Un foglio bianco, asettico, completamente sterile.
Le dita di due mani che strimpellano sulla tastiera come se i tasti fossero le corde di una chitarra.
Fare questo è stato spesso un rifugio, una dimora, un nido.
Un attimo per fermare il tempo ed ascoltarmi, sentirmi veramente, andare a fondo.
Chiudere fuori il mondo esterno ed osservare il mio.
Piccolo, insignificante, banale quanto si vuole...ma mio. Mio davvero.
Da qualche tempo riesco a farlo molto meno, forse ora i miei rifugi sono altrove, presso stazioni che non prevedano la stesura di pagine di tutto e di niente.

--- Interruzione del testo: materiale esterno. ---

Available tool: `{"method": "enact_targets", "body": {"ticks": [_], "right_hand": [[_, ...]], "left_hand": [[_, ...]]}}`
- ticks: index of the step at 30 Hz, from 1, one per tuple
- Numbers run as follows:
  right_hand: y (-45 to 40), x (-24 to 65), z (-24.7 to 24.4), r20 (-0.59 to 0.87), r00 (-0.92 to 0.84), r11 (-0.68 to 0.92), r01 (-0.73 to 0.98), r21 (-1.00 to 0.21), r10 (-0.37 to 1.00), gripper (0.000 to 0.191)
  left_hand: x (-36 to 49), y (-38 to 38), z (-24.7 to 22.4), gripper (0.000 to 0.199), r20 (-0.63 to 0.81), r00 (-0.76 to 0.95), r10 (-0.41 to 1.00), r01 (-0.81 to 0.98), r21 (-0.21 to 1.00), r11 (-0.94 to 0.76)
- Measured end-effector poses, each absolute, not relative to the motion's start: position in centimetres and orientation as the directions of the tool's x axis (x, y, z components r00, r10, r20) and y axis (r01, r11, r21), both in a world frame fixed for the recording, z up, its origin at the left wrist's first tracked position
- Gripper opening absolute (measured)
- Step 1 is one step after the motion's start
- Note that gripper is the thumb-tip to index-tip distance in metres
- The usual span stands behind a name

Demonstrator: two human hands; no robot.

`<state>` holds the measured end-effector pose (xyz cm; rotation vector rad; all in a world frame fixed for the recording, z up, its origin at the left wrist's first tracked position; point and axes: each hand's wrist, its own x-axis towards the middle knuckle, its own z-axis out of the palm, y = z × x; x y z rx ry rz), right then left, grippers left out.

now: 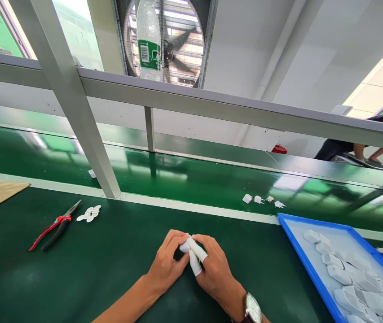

Certe banchine per treni in cui fare attenzione a non oltrepassare la linea gialla. Perché se solo ci provi rischi di venire travolta e non rialzarti più.
Eppure questo angolino torna sempre a mancarmi. Mi manca la scrittura stessa, perché quando ne hai trovato giovamento per una vita intera, non te la scordi mica da un giorno all'altro. E allora ritorno per poi lasciarmi risucchiare nuovamente dai meandri pieni ma talvolta inconsistenti della mia esistenza. E dunque rieccomi ancora, in un giro infinito che sembra un passo di danza. Avanti e indietro, su e giù.
Certa che, almeno qui, non mi accadrà nulla di male. Che non farò danni nella vita degli altri e non stuprero' la mia.
Che qui non posso cadere o peccare o sbagliare. E che scrivendo non s'è mai bruciato nessuno.